→ **Provided data**:
———
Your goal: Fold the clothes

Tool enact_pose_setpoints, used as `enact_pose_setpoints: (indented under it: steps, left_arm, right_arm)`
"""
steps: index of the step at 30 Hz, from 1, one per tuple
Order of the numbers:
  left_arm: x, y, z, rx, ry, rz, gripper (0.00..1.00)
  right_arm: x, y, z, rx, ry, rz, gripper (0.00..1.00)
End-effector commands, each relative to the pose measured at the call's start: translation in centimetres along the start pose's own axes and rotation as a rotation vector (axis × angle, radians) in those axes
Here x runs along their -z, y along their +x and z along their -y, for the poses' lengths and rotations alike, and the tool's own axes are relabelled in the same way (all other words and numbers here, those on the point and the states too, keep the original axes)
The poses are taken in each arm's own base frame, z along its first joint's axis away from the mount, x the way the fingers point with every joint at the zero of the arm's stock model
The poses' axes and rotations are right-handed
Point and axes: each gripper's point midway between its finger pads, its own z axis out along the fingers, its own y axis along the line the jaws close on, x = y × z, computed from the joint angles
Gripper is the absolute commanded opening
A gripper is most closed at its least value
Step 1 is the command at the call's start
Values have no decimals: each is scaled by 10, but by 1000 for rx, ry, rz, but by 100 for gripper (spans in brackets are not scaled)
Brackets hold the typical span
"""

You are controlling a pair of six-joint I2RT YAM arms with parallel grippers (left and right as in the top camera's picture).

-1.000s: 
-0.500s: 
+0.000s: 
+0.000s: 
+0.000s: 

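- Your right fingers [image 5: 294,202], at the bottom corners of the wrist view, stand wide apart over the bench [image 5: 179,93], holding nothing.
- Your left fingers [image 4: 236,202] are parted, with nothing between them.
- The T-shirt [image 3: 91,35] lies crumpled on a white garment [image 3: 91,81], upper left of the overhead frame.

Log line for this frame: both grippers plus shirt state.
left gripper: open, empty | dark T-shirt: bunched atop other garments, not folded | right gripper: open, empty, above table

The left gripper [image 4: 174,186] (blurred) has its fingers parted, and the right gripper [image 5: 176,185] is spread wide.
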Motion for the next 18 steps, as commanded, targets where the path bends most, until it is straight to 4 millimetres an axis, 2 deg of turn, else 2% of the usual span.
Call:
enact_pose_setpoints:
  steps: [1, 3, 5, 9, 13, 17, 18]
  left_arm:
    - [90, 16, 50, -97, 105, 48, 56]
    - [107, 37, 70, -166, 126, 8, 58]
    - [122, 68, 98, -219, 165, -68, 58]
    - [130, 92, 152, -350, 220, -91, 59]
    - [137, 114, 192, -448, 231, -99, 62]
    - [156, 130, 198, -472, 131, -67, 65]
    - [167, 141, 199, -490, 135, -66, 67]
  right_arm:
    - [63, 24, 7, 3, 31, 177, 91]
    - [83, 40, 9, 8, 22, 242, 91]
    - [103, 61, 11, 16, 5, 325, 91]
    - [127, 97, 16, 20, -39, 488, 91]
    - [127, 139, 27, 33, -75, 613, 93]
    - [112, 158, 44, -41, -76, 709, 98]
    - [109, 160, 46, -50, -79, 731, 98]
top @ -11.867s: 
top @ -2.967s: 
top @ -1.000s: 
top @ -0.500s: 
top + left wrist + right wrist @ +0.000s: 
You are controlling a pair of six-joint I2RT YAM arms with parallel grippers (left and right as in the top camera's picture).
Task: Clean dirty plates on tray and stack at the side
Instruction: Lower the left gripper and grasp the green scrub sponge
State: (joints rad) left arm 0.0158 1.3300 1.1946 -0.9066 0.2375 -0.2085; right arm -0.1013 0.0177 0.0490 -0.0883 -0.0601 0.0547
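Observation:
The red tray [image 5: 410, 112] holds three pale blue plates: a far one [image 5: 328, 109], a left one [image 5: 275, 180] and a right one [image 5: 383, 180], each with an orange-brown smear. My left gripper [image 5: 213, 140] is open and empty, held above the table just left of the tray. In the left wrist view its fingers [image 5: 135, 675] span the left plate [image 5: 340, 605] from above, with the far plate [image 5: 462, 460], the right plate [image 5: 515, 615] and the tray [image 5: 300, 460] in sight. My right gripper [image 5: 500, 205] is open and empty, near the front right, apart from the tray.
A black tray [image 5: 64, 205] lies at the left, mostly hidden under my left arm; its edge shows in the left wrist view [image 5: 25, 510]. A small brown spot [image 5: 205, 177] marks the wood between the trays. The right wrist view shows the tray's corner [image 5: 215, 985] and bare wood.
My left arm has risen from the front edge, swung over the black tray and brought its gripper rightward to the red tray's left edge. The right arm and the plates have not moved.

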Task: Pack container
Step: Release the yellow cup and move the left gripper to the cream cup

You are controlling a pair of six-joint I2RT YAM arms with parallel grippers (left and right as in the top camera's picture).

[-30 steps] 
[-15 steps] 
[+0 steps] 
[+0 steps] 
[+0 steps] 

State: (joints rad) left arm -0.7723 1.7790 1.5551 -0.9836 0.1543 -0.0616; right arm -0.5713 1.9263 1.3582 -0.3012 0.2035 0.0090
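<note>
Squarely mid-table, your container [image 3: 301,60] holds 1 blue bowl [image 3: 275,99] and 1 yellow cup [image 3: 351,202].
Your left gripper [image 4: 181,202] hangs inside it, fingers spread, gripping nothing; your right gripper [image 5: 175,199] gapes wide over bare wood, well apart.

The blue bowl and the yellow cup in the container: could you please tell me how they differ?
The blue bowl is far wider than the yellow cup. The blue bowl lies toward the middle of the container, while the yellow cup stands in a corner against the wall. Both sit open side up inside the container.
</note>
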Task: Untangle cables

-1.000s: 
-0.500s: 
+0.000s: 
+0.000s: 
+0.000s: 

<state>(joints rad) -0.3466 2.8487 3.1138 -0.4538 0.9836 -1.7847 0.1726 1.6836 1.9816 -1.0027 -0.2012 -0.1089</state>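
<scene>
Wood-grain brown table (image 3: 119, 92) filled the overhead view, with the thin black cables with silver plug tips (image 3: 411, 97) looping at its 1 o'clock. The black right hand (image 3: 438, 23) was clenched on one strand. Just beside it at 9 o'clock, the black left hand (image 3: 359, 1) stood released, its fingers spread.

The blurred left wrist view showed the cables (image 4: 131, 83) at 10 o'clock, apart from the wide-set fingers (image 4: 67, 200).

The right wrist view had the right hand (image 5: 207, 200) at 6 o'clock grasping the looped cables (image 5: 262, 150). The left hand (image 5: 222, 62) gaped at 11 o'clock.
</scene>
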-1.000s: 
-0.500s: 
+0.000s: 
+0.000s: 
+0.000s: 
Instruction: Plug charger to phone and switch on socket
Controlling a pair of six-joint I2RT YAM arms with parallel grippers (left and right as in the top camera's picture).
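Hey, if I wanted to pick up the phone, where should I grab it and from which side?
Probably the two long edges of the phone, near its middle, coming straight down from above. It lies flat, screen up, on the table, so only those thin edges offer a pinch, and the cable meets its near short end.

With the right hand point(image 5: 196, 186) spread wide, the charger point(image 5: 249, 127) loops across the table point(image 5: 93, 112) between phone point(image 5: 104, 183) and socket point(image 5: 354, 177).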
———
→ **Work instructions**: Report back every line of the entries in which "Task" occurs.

→ **Solution for this exercise**:
Task: Clean dirty plates on tray and stack at the side
Task: Pack container
Task: Untangle cables

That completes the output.